We can denote each child by the first letter of his or her name.

We have 2 scenarios: 1) D and K both have chocolate chip cookies, and 2) D and K both have oatmeal cookies.

Scenario 1:

After D and K have 2 chocolate chip cookies, the woman has 2 chocolate chip (c) and 3 oatmeal (o) cookies for the remaining 4 children. She can distribute the cookies to N-R-M-T as follows:

c-c-o-o (and 2 c’s and 2 o’s can be arranged in 4!/(2!2!) = 24/(2 x 2) = 6 ways)

c-o-o-o (and 1 c and 3 o’s can be arranged in 4!/3! = 24/6 = 4 ways)
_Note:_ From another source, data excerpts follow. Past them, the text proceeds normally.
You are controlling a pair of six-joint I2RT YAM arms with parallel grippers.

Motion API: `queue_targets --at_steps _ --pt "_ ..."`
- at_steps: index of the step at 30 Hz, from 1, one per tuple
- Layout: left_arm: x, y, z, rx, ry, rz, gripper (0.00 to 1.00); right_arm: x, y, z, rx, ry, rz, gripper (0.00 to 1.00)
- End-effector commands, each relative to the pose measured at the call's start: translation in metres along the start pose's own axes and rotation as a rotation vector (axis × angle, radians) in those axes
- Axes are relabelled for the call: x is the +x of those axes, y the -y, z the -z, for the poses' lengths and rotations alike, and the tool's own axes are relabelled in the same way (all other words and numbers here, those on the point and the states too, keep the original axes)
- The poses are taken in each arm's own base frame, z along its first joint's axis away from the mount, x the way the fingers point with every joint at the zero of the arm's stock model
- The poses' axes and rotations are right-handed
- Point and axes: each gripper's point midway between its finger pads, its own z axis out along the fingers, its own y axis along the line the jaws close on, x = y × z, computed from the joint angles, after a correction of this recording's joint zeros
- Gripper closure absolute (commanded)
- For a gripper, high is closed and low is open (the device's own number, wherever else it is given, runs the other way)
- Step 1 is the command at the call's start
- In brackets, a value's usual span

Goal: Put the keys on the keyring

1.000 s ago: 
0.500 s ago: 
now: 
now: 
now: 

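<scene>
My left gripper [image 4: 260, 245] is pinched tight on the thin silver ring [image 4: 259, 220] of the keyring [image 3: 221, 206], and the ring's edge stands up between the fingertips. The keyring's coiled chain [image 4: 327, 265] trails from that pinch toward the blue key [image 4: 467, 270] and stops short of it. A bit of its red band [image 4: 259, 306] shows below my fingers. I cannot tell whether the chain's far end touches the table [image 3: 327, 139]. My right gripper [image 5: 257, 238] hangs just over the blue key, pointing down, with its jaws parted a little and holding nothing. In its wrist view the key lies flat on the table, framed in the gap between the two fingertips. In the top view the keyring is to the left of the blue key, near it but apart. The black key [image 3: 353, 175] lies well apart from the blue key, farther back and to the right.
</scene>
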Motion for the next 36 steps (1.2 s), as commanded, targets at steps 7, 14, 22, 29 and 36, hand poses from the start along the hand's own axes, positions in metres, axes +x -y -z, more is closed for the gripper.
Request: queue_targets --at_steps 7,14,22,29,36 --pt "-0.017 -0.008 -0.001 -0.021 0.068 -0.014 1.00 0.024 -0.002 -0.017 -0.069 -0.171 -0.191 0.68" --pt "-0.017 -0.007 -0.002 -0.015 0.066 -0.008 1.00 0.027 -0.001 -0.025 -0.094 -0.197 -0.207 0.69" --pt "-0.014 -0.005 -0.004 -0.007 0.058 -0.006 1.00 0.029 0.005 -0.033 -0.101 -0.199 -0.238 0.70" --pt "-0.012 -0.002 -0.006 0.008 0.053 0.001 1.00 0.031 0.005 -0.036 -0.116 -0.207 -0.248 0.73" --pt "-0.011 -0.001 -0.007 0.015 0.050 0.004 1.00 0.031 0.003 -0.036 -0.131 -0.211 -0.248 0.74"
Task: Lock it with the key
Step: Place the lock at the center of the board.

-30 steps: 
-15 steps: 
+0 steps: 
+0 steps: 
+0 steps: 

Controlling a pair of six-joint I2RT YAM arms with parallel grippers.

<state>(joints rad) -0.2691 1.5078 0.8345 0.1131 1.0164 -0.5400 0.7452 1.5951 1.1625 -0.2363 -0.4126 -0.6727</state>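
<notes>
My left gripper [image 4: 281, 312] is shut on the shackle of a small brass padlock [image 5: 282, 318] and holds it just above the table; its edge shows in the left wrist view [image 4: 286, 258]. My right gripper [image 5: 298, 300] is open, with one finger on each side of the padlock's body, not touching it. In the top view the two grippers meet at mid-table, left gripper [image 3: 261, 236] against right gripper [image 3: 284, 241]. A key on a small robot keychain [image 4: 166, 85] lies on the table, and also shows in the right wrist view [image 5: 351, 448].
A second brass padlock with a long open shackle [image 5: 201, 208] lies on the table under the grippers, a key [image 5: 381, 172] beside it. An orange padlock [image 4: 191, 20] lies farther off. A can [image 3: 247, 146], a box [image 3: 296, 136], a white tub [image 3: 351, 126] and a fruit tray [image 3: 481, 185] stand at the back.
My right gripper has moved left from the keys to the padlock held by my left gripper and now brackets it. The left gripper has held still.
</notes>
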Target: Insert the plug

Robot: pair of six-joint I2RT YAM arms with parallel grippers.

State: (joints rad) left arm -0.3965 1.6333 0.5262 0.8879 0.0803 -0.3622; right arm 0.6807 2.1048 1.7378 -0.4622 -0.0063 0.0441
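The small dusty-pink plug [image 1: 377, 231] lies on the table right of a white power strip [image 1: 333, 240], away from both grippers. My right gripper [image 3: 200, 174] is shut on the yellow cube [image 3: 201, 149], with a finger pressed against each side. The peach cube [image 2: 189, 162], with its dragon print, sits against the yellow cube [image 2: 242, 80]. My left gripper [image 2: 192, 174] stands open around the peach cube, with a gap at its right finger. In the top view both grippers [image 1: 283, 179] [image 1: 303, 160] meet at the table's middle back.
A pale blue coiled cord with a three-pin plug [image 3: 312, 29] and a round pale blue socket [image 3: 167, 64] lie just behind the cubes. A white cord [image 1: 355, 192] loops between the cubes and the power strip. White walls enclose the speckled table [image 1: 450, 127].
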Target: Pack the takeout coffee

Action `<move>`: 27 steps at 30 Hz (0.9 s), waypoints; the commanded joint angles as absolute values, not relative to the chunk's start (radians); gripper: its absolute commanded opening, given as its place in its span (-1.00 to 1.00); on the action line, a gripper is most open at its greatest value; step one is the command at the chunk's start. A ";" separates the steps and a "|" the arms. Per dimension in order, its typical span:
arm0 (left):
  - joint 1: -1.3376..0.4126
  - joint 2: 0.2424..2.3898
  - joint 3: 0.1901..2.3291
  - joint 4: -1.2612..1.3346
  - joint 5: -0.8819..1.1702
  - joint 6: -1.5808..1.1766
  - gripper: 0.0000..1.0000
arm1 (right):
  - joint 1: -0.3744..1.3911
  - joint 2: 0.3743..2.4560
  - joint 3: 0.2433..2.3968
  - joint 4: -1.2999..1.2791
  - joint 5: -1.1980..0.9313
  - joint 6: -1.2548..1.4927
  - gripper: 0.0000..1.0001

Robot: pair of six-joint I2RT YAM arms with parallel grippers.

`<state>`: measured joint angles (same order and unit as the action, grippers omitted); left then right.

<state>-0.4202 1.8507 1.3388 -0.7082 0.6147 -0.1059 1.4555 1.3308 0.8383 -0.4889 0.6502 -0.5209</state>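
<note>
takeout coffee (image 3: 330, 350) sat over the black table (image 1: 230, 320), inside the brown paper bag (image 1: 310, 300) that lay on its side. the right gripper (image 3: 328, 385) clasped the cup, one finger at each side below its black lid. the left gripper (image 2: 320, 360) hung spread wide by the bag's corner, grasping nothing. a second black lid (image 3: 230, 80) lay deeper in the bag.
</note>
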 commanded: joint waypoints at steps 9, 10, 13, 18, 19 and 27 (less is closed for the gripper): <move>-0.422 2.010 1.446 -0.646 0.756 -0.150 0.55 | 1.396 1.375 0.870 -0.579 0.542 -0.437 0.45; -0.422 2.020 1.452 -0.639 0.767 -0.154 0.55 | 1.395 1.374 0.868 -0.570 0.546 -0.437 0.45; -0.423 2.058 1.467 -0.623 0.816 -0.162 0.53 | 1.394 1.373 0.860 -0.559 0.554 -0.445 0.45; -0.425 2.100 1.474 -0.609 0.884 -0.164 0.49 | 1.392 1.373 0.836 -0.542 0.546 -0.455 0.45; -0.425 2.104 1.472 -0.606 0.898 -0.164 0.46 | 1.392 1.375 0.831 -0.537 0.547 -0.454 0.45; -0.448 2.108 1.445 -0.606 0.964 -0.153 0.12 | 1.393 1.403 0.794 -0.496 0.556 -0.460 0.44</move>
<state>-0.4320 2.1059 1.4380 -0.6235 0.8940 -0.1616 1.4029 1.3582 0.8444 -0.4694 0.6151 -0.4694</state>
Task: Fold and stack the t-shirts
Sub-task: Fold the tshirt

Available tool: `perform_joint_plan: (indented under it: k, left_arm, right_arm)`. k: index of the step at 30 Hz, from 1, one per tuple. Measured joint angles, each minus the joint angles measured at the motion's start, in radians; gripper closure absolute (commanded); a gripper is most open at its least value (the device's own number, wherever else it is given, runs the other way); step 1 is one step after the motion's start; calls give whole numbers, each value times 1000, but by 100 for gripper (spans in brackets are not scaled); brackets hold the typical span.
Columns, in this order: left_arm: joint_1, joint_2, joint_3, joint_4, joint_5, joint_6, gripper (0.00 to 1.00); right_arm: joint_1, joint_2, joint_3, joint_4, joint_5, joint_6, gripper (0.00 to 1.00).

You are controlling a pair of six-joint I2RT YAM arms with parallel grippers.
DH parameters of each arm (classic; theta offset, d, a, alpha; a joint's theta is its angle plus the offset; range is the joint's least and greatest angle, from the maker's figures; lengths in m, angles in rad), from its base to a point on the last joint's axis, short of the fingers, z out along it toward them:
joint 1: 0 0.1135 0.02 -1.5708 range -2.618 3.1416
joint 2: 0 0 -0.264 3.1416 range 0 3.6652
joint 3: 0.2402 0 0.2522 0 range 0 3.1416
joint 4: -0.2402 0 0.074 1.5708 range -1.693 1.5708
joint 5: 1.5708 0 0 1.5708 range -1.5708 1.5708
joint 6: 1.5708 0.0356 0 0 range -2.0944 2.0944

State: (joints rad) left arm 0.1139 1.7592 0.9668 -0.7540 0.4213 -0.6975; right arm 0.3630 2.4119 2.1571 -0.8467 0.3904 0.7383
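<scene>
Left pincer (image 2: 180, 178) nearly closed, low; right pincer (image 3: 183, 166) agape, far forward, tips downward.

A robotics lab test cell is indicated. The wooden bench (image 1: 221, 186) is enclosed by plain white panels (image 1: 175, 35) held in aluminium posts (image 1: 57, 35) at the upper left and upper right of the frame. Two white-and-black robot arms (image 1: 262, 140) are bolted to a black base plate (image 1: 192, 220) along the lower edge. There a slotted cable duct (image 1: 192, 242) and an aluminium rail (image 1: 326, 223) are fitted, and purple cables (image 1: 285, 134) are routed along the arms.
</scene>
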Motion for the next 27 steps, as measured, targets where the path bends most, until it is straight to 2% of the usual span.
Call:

We see that there are 10 ways to distribute the cookies in this scenario.

Scenario 2:

After D and K have 2 oatmeal cookies, the woman has 4 chocolate chip (c) and 1 oatmeal (o) cookies for the remaining 4 children. She can distribute the cookies to N-R-M-T as follows:

c-c-c-c (and the 4 c’s can be arranged in only 1 way)

c-c-c-o (and 3 c’s and 1 o can be arranged in 4!/3! = 24/6 = 4 ways)

We see that there are 5 ways to distribute the cookies in this scenario.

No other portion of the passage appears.